The intra- and interobserver variability showed a very high reproducibility for the evaluation. The highest variability was found in the MTJ part of the tendon, which is probably attributable to the more difficult segmentation in the region where the tendon connects to the soleus and gastrocnemius muscles.

Our study has several limitations. Possible patient movement may have introduced an error in the sensitive bi-exponential T₂*. Movement of the subjects was minimised by careful ankle fixation, and the images were also co-registered in the post-processing phase.

Some bias may have also been introduced by choosing the constant in the condition for bi-exponentially decaying pixels, which was based purely on empirical findings. This choice seemed to best fit the mathematical model of bi-exponential fitting at the noise level measured in this study; however, no detailed simulations were performed to validate this.
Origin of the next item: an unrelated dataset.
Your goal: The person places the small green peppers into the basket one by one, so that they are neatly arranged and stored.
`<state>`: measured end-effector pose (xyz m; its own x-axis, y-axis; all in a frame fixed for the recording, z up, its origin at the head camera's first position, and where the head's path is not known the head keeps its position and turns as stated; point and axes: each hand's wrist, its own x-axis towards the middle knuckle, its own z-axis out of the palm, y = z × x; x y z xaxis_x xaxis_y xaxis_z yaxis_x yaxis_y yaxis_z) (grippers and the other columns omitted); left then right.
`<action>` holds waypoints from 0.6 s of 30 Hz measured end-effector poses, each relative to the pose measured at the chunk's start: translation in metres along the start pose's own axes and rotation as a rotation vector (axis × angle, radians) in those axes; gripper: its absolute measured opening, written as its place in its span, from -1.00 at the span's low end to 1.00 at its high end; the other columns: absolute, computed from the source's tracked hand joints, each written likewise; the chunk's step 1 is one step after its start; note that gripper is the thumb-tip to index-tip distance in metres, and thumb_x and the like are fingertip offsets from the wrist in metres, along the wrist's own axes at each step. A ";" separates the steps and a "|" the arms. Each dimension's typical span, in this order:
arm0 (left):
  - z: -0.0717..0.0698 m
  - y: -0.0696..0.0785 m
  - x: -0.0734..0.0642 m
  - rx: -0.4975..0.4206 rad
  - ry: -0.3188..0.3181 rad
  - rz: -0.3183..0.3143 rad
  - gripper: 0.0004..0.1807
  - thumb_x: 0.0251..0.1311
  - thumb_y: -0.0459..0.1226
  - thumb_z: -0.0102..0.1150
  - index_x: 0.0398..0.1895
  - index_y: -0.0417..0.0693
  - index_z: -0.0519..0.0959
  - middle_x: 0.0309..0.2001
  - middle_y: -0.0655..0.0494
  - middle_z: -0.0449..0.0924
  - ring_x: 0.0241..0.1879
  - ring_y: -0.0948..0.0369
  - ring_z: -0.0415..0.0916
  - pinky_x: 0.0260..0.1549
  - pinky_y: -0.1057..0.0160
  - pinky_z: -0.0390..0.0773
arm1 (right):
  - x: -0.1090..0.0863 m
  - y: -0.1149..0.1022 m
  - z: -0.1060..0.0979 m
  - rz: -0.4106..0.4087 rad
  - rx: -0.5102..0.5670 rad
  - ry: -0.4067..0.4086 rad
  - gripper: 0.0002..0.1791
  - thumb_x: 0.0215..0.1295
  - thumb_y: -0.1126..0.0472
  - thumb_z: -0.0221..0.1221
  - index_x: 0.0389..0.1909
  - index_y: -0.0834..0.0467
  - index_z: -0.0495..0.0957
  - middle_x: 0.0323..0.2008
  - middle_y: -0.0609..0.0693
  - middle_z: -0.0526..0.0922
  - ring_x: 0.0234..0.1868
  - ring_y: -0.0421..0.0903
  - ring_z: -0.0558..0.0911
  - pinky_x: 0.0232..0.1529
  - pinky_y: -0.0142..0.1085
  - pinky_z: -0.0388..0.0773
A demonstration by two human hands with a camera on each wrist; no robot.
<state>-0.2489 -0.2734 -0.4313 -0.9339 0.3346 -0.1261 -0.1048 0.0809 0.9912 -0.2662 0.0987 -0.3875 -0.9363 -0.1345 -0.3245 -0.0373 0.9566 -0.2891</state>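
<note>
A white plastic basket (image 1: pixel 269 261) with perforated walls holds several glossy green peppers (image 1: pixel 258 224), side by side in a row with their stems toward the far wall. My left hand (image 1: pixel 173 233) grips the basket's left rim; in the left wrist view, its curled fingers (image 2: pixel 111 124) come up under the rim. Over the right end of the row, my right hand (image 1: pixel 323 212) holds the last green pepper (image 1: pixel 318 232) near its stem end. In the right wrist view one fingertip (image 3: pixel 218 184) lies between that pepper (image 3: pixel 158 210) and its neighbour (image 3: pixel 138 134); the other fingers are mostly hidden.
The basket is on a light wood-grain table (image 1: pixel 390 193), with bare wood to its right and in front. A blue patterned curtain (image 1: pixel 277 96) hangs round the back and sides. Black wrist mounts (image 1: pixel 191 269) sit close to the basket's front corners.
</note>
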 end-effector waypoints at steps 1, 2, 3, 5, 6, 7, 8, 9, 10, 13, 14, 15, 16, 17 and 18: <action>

The magic angle effect may bring unwanted error to T₂/T₂* calculations. It has been shown that T₂* is approximately five times higher at 55° than at 0° for tendons and two times higher for entheses [22, 27]. To minimise this problem, we positioned our patients for MR imaging such that the Achilles tendon was in a direction parallel to B₀, and we tried to maintain the flexion of the ankle joint at 90°.

As the data in this study are presented as preliminary, further investigation with a larger patient cohort is necessary to validate the results.

The echo time range can be considered another limitation. The short T₂* component was sampled with the first two or three echo times, which may have introduced a greater uncertainty for the short component calculation, compared with the long component. However, the substantially higher precision (higher R²) of the fitting curves suggests that bi-component analysis is valid. The robustness of the method may be further improved by increasing SNR via transferring to an ultra-high-field MR device.

This new method allows better definition of the different components of the collagen fibre network within the Achilles tendon, mainly the differentiation between the slow and fast component of the T₂* decay, which corresponds to the free and bound proton pool within this tissue. Thus, the detection of subtle abnormalities within the Achilles tendon seems to be feasible, and the high correlation with the clinical Achilles tendon score underlines its potential as a marker for different stages of Achilles tendon disease. The ability to obtain a higher intrastructural tendon analysis may also help to define Achilles tendinopathy that is at risk for a partial tear. Finally, this technique may help in the monitoring of Achilles tendon healing after full tear surgical treatment, as it provides the opportunity to detect earlier changes as a result of abnormal healing with the risk of a re-tear of the Achilles tendon

In conclusion, the vTE is a suitable sequence for T₂* mapping in the human Achilles tendon in vivo, and the echo range provided by this sequence (minimum echo time, 0.8 ms) is capable of two-component T₂* analysis. This sequence can be successfully used as an alternative to 2D and 3D UTE sequences with several benefits, such as a short imaging time, along with relatively high resolution and minimised blurring artefacts. The short component of T₂* provides a better marker of Achilles tendinopathy, suggesting that it reflects the changes in water content and collagen orientation more accurately than a simple mono-exponential fit.